Friday, September 4, 2015

Compassion, A Force For Good

Dalai Lama (left), with Daniel Goleman.
Too often these days, I have wondered what happened to this thing called "compassion". There is hatred in the air. Just read some of the posts on facebook and you can see it. For some reason, expressions of hatred displace compassion and rule out our ability to empathize with other creatures and our fellow human beings.

David Goleman and the Dalai Lama collaborated in writing a book, A Force For Good: The Dalai Lama's Vision For Our World, that explores the Dalai Lama's ideals and calls for people to act. Because this is a world which also has the internet and social media, there is also a website, A FORCE FOR GOOD, where people can connect to share and explore that call to action.



Some research has been done which sheds some light on the feeling of compassion. As Daniel Goleman says, "This research is very encouraging, because scientist are not only using brain imagery to identify the specific brain circuitry that controls compassion, but also showing that the circuitry becomes strengthened, and people become more altruistic and willing to help out other people, if they learn to cultivate compassion - for example by doing traditional meditation practices of loving kindness....[I]t's a fundamental imperative that we need compassion as our moral rudder."

In a sense, it backs up the concept that exercising, or repeating, the pathway/actions, is key to keeping compassion strong. You must exercise, even mindfully, to keep it central in your life. That's why hatred subtracts so much from our concern for our fellow humans and other animals; it's a weakening impulse.

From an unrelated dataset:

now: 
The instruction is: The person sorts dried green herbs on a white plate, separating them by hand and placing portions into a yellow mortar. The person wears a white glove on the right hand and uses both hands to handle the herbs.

The book refers to something called "muscular compassion". Mr. Goleman describes it this way, "Compassion is not just some Sunday school niceness; it's important for attacking social issues - things like corruption and collusion in business, government, and throughout the public sphere. It's important for looking at economics, to see if there is a way to make it more caring and not just about greed, or to create economic policies that decrease the gap between the rich and the poor. These are moral issues that require compassion."

So, when we look at the intolerance in this world, in this country, and we see such acts as a clerk denying marriage licenses to committed homosexual partners, despite Supreme Court rulings: as people fleeing from war and famine and knocking on the door to a country much better off and being denied passage to other countries that vow to give them a safe haven; and even a purported news channel placing words of hatred in the mouths of people that never uttered them; that's a vision of a world, a nation, that has lost its way. It has lost any sense of compassion towards suffering humanity and sunk to its depths of darkness.



How to fix it involves getting back in touch with our own sense of compassion. Keep exercising it; spend moments of thought thinking about what that word means in your life and in the life of our nation. The more people who do that, the more people who exercise their compassion circuitry, the better off we all will be.

A compassionate world.
Thanks to this article from Daily Good: http://www.dailygood.org/story/1128/can-compassion-change-the-world-jill-suttie/, where I also discovered this website from University of California, Berkeley, GREATER GOOD.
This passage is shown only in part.